My Trip To 1998
June 1st, 2019 | CW
The following is a fictional transcript of a Poletical contributor's trip back to 1998.
The room was crowded with people from the Canadian Taxpayers Association and the Fraser Institute. There were representatives from Alberta Report and National Post. People from the Reform Party and the Progressive Conservative Party were standing shoulder-to-shoulder. Many others filtered in.
The year was 1998 and a highly anticipated guest speaker was about to enter the room.
The lights dimmed and the door opened. In walked Charlie Wang... writer for the website Poletical.
C Wang: I’ve been asked to answer some questions today about the future of the conservative movement in Canada. As many of you know, I have travelled back in time from the year 2019 and I have a lot of knowledge related to the future of the “Unite The Right” movement in this country. I’m willing to help provide a bit of direction and insight, but I can’t reveal too much for fear of horrifically altering the course of history. I’ll give you enough information to hopefully provide an edge in your endeavours.

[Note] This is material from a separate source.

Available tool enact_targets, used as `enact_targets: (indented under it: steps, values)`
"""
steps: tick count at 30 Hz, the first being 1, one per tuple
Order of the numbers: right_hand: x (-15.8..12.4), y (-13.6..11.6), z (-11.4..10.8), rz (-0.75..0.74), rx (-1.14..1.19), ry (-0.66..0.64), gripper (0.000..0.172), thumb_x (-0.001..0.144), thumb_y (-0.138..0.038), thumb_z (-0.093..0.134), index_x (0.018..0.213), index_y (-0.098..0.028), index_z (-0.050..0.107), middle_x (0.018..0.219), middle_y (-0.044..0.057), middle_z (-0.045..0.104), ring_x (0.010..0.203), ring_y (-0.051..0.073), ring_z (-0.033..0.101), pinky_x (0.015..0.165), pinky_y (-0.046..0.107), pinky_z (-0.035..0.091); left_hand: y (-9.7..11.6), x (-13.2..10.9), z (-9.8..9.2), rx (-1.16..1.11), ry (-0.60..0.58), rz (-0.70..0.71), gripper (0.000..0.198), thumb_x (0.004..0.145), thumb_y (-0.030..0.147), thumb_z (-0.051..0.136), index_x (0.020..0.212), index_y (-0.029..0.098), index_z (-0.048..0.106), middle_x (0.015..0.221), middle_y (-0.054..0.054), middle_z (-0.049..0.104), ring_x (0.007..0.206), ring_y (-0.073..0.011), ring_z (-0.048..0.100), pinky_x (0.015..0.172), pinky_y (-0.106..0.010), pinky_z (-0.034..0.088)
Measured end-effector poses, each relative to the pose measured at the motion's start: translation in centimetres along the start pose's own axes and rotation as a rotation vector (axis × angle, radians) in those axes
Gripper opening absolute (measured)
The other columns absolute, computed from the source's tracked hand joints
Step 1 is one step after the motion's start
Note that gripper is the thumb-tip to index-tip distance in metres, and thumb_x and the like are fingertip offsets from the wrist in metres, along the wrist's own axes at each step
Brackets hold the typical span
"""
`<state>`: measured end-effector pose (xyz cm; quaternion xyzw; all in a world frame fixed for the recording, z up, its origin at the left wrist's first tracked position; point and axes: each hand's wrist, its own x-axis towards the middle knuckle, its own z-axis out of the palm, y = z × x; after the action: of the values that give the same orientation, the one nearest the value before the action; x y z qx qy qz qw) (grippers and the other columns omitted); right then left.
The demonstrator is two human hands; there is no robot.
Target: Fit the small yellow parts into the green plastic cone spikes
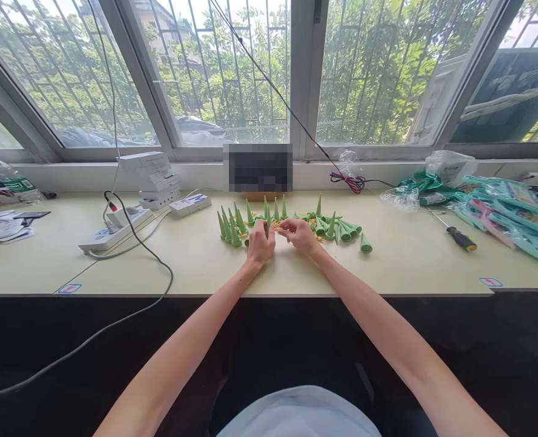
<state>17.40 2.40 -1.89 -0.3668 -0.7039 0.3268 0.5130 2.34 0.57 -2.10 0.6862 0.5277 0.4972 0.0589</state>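
Note:
My left hand (260, 244) is closed around a green cone (268, 217) whose tip points up. Close beside it, my right hand (300, 235) has its thumb and fingers pinched together at the cone's side; what they hold is too small to make out. Small yellow pieces (277, 224) lie around the fingertips. To the left stands a group of upright green cones (232, 233), with a few more behind my hands. On the right, several green cones (348, 229) lie on their sides, and one cone (365, 244) lies apart from them.
On the pale table (196, 267), a power strip (114, 229) and stacked white boxes (153, 179) stand left, with a black cable (171, 273) hanging over the edge. Rightward lie a screwdriver (461, 238) and teal plastic packets (515, 209). A blurred dark box (260, 169) stands behind.

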Motion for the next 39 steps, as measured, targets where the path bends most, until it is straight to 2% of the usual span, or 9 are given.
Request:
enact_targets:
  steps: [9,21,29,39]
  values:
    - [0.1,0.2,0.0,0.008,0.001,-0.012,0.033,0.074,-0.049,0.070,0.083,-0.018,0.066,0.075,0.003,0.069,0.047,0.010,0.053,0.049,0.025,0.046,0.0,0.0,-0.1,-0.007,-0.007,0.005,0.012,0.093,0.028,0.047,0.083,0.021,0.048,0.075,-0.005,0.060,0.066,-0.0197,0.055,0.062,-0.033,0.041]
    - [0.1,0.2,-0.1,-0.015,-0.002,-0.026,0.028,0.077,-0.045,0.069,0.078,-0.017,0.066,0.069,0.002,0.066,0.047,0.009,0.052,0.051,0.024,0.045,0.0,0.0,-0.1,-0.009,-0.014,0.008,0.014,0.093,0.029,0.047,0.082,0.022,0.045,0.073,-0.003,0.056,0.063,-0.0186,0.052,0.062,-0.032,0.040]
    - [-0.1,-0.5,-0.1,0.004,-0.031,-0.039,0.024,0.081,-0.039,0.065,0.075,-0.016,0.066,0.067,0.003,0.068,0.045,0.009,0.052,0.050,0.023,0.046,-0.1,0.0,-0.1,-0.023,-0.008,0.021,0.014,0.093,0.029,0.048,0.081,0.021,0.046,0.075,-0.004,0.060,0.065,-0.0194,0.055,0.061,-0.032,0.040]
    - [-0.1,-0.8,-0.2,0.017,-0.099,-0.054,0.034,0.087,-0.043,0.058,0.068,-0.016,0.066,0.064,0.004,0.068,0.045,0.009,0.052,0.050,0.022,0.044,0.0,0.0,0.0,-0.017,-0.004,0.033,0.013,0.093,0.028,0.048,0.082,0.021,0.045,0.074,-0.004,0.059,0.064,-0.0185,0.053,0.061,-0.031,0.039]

PC Guy: Does the “Unite the Right” movement succeed in removing the Liberals from power?
C Wang: Yes. (The room bursts into spontaneous applause) In eight years Canada will see it’s first Conservative government!
PC Guy: Eight years!? From now?
C Wang: Yes.
PC Guy: Why so long?
C Wang: Canadians don’t really warm up to the notion for awhile. But it does happen. The next Conservative Party leader wins the tiniest minority government in history, in the year 2006!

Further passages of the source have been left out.